The variances of fitted values of all the degrees of polynomial regression models:

variance <- c()

for (i in seq_along(a)) {

variance[i] <- mean((models[[i]][["fitted.values"]]-mean(models[[i]][["fitted.values"]]))^2)

}


To create an adjusted R-squared object we first create a summary object of the trend regression models; because the adj.r.squared feature is calculated in summary function.

models_summ <- list()
for (i in seq_along(a)) {

models_summ[[i]] <- summary(models[[i]])

}


Before analyzing numeric results of variance and $\bar R^2$ we will show all the trend regression lines in separate plots for comparing models.

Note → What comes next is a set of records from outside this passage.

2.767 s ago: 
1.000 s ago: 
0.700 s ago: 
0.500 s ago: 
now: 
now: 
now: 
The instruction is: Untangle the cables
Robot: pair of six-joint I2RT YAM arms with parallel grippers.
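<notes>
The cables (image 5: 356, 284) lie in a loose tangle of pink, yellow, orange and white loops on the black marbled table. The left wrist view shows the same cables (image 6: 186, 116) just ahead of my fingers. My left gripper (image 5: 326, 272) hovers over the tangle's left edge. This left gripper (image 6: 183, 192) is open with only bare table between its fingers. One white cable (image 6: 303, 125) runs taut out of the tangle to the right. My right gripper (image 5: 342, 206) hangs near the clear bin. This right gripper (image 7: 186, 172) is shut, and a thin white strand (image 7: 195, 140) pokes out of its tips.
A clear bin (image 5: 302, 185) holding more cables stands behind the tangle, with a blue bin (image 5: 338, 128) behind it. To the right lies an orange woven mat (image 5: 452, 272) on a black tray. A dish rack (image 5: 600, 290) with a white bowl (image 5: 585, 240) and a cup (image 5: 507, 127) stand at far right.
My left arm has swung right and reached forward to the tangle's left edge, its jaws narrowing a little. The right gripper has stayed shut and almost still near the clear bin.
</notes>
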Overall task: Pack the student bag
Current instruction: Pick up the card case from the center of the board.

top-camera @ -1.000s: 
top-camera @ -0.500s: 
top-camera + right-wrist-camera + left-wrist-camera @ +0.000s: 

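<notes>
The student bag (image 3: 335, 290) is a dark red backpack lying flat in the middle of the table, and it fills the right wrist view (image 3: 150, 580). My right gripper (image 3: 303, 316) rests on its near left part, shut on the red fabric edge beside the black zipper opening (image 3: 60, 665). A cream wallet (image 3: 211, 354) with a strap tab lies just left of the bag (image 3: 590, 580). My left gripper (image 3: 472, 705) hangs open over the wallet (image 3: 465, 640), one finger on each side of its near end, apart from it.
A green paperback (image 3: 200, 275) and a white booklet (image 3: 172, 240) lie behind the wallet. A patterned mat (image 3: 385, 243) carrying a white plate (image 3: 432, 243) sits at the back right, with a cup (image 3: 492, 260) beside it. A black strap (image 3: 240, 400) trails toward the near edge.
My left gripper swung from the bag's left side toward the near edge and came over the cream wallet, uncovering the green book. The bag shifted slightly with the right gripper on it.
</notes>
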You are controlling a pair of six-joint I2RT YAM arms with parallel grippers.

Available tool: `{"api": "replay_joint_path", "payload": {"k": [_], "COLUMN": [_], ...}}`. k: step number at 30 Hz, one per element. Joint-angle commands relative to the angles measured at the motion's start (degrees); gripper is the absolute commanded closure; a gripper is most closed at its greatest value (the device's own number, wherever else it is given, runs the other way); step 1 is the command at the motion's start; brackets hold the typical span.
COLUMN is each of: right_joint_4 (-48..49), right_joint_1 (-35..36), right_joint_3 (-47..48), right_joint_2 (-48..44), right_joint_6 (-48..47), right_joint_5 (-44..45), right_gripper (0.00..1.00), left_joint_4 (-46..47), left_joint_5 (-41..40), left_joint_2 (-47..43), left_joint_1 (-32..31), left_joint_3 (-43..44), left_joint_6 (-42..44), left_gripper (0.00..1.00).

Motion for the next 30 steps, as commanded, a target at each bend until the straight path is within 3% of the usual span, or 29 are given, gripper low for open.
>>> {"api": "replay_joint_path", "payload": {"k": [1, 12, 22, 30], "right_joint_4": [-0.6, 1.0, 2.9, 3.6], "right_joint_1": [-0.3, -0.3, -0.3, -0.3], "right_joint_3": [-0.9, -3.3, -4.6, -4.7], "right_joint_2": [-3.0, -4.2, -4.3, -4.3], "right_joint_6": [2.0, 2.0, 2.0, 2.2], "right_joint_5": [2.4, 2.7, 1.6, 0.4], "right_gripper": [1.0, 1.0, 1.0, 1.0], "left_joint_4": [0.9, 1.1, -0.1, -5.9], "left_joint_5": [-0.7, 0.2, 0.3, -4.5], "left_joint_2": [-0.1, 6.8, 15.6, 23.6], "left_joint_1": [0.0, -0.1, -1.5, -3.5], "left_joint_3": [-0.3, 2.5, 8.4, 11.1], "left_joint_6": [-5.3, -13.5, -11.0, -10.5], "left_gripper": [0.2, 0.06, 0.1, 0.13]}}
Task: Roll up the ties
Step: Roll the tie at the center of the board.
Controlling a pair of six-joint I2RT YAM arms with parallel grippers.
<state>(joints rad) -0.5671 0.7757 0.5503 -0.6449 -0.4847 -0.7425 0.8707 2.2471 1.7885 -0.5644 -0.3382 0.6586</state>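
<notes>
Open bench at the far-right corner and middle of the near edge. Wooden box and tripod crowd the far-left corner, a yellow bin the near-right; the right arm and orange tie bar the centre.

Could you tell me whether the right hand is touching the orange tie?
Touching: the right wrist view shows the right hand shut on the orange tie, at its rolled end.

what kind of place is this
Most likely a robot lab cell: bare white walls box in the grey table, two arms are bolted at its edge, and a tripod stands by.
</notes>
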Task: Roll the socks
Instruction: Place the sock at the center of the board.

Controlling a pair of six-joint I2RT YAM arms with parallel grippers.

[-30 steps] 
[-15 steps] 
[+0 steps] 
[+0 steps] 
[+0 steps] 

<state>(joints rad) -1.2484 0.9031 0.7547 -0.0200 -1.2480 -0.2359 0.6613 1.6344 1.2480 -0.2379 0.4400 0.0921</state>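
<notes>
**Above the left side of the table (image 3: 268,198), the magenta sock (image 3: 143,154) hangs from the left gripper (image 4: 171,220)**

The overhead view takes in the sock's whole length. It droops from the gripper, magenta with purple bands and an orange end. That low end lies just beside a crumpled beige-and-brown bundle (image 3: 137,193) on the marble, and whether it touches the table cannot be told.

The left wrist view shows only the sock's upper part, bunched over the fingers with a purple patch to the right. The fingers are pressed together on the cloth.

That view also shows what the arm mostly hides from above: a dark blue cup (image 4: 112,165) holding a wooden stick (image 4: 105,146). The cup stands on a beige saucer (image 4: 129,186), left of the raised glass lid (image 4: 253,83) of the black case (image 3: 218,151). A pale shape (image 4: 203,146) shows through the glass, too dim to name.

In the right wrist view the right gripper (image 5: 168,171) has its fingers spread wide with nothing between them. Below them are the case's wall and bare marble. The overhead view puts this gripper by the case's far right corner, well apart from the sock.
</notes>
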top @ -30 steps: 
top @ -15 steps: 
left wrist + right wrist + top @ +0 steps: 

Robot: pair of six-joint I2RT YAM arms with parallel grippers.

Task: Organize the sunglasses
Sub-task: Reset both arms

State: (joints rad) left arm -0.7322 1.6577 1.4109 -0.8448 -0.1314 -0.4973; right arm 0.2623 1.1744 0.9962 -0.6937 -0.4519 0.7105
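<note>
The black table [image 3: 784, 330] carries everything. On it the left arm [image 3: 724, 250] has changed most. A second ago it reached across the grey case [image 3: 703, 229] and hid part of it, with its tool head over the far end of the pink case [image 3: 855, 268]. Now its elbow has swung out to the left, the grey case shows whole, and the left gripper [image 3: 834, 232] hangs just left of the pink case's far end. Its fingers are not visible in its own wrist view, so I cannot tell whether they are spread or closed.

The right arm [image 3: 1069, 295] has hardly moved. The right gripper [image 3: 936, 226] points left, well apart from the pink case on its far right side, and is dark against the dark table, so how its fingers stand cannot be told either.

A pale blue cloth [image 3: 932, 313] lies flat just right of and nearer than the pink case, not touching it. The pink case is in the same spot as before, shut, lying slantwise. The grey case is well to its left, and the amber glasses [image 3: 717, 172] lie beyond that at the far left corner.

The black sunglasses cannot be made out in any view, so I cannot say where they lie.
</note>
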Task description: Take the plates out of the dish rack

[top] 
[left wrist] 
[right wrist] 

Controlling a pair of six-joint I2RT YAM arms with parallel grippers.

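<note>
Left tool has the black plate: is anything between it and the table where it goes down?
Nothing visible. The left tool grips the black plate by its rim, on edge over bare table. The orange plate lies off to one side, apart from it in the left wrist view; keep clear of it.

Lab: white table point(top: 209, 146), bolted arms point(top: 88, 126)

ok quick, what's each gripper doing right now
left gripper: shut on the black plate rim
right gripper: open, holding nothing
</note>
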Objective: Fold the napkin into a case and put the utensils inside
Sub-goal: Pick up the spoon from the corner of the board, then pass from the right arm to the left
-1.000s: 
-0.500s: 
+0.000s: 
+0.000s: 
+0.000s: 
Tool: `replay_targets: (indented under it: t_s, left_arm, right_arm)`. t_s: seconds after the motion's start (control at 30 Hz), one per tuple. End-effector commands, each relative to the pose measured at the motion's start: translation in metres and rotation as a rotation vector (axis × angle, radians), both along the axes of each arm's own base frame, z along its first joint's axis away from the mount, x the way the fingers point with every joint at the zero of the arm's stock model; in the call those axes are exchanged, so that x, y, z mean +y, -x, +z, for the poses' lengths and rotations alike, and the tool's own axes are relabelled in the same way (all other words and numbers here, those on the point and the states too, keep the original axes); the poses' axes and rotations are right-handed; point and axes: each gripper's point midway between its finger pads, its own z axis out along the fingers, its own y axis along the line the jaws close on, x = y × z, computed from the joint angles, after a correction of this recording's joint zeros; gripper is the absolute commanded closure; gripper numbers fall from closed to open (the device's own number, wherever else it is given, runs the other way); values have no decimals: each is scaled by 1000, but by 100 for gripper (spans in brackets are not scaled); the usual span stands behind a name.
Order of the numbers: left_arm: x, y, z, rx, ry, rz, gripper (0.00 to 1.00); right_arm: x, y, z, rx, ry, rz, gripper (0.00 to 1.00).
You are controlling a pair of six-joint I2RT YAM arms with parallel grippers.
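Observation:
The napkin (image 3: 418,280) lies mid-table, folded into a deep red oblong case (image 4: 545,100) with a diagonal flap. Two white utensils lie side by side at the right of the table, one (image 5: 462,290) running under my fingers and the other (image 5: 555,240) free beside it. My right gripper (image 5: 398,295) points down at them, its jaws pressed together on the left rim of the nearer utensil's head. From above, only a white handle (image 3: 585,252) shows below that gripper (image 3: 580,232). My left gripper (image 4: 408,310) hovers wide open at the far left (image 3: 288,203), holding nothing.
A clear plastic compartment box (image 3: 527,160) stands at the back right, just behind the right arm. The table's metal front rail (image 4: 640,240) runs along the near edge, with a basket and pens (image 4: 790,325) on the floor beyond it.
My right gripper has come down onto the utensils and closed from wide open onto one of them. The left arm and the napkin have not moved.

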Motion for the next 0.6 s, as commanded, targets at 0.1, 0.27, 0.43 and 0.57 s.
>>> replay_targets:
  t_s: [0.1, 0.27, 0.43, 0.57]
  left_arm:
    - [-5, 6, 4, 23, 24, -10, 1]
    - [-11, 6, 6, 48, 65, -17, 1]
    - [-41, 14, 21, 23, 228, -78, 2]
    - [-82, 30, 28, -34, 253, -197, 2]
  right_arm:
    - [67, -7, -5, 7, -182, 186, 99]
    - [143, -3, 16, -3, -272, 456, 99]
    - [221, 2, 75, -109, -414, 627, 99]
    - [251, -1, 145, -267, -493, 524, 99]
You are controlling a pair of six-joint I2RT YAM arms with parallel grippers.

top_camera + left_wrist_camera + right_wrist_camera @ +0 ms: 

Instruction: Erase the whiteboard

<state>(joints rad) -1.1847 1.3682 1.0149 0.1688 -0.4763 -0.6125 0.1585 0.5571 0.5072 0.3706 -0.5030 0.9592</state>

# Facetting models by degree for finding the best fit
library(ggplot2)

dat <- do.call(rbind, lapply(1:15, function(d) {
x <- tur\$index
preds <- predict(lm(new_cases ~ poly(x, d), data=tur), newdata=data.frame(x=x))
data.frame(cbind(y=preds, x=x, degree=d))
}))

ggplot(dat, aes(x,y)) +
geom_point(data=tur, aes(index, new_cases)) +
geom_line(color="steelblue", lwd=1.1)+
facet_wrap(~ degree,nrow = 3)


When we examine the above plots, we should pay attention to the curved of the tails; because it indicates overfitting which shows extreme sensitivity to the observed data points. In light of this approach, the second and third-degree of models appear to be more convenient to the data.

Let’s examine $\bar R^2$-variance tradeoff on the plot we created below.

library(gridExtra)

geom_line(size=2,colour="orange")+
scale_x_continuous(breaks = 1:15)+
theme_bw(base_line_size = 2)

geom_line(size=2,colour="steelblue")+

As we can see above, adjusted R-squared and variance have very similar trend lines. The more adjusted R-squared means the more complexity and low bias, but we have to take into account the variance; otherwise, we fall into the overfitting trap. So we need to look for low bias (or high $\bar R^2$) and low variance as much as possible for optimal selection.